The rightmost column of the table above displays values of lexical density, which should not be confused with lexical diversity. The former is defined as the proportion of content words – such as nouns, adjectives and verbs – present in the text. Other categories of words are said to be functional (such as determiners). I’ll follow here a rough interpretation of Halliday‘s definition of lexical density and consider adverbs as content words.
As far as content word classes go, adjectives, nouns and prepositions (eg, “than”, “beyond”, “under”, “into”) are less common in the pop lyrics than in the bm lyrics analysed here. Usage of pronouns however (eg, “me”, “you”, “we”) is a lot more evident in the pop lyrics.
Focusing solely on the black metal lyrics, the same type of distribution is observed for each band, with the exception of nouns which for some reason are a lot more prevalent in Clandestine Blaze and Blacklodge lyrics, amounting to more than one third of all the words used. Another aspect where Blacklodge, along with Craft and Deathspell Omega, deviate considerably from the rest of the bands is the “Other” category.  This word class is actually the aggregation of the smaller classes, such as digits, punctuation and symbols. Craft, in particular, use a good amount of punctuation. Another interesting thing is seeing Deathspell Omega at the bottom of the table with regards to lexical diversity (ie, actual content words) values, albeit scoring high in the lexical diversity department.

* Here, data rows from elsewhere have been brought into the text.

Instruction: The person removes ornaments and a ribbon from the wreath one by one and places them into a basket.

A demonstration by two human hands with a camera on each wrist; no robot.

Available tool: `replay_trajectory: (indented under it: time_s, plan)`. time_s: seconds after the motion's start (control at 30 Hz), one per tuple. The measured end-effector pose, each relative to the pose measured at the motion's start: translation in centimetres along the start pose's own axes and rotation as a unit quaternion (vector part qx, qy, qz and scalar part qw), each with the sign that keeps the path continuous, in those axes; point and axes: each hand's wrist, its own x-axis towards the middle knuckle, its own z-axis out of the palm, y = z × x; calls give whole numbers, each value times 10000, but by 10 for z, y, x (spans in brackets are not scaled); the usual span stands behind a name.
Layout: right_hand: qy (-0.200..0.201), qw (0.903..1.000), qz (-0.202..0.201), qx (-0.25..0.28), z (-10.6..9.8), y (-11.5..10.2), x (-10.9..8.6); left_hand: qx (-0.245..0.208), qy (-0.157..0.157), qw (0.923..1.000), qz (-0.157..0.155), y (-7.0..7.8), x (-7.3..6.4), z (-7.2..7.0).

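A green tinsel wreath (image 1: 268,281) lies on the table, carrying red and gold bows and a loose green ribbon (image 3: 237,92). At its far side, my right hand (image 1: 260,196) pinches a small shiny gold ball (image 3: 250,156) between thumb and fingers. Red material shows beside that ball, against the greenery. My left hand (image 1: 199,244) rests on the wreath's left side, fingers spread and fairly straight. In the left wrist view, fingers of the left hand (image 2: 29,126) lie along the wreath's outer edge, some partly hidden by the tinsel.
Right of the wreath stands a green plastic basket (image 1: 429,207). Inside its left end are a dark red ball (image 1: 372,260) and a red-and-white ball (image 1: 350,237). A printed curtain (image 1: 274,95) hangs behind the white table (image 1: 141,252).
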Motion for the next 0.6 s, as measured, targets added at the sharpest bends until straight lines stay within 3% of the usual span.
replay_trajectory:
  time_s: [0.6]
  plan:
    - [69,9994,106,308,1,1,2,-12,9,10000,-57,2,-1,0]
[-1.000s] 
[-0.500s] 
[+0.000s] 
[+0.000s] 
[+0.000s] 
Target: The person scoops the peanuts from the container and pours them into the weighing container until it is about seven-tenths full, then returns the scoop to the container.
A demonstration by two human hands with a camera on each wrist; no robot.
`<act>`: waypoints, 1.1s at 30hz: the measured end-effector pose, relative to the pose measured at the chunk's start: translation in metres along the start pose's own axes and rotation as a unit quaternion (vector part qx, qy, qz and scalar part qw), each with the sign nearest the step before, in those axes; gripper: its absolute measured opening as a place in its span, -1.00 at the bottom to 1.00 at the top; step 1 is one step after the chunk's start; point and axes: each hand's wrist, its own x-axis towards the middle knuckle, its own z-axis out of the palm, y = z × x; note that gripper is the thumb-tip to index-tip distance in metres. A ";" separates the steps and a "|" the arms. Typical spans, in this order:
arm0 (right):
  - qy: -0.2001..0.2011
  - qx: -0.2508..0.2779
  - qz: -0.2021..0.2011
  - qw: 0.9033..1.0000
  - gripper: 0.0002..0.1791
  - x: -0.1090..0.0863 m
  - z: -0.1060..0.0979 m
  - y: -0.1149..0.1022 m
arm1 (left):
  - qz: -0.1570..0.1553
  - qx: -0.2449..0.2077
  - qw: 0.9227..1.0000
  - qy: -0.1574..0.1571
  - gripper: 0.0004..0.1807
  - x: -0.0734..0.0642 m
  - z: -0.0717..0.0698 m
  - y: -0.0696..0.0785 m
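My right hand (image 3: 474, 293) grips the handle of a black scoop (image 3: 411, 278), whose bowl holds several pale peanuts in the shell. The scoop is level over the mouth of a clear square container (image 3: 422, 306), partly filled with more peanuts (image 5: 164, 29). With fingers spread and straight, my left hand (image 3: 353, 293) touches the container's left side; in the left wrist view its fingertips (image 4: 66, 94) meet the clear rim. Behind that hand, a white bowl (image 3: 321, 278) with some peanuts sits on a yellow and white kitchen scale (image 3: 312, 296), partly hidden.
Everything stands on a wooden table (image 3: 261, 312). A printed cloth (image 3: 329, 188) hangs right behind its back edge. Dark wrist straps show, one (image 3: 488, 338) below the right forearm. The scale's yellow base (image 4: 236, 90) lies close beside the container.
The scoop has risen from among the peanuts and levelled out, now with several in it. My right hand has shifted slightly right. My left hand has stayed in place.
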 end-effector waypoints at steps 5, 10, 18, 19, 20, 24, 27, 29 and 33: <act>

  • MTLD was first suggested, and subsequently developed, by Philip McCarthy while @ the University of Memphis. I strongly suggest reading his and Scott Jarvis article “MTLD, vocd-D, and HD-D: A Validation Study of Sophisticated Approaches to Lexical Diversity Assessment” as it’s a lot more comprehensive than the very brief, limited and ad-hoc assessment I make here (and I’ve probably minsinterpreted some aspects of its correct usage).
  • All the MTLD values and part-of-speech tagging were computed in R, using the koRpus package implementation of MTLD-MA and TreeTagger.
  • D3 stacked bar chart source.

Around the World with Satan

The following map displays, for each country, the rank of the word “Satan” in black metal lyrics written between 1980 and 2013. This ranking is calculated as the ratio of the total number of times “Satan” occurs to the maximum raw frequency of any term in the country’s lyrics, after stopwords removal. The darker the shade of blue, the higher up in the term-ranking is “Satan” for that country. Filipino bands throw the S-word around a lot more than the rest of the world, at least in comparison with other frequent terms in their lexicon, followed by a number of countries in Latin America.

Click here for a larger version.

As for the (as in, “first”) most frequent word for each country, here’s a selected sample with some amusing entries:

  • Brunei: human
  • Kazakhstan: rape
  • Mongolia: soul
  • Costa Rica: lord
  • Honduras: cold
  • Barbados: ocean
  • Jamaica: pussy
  • Japan: hell

Note that actual size of each country’s corpus, that is, the total number of terms has some influence over the computed ratios. Since some countries are a lot more prolific, blackmetal-wise, than others, take this analysis with a grain of salt.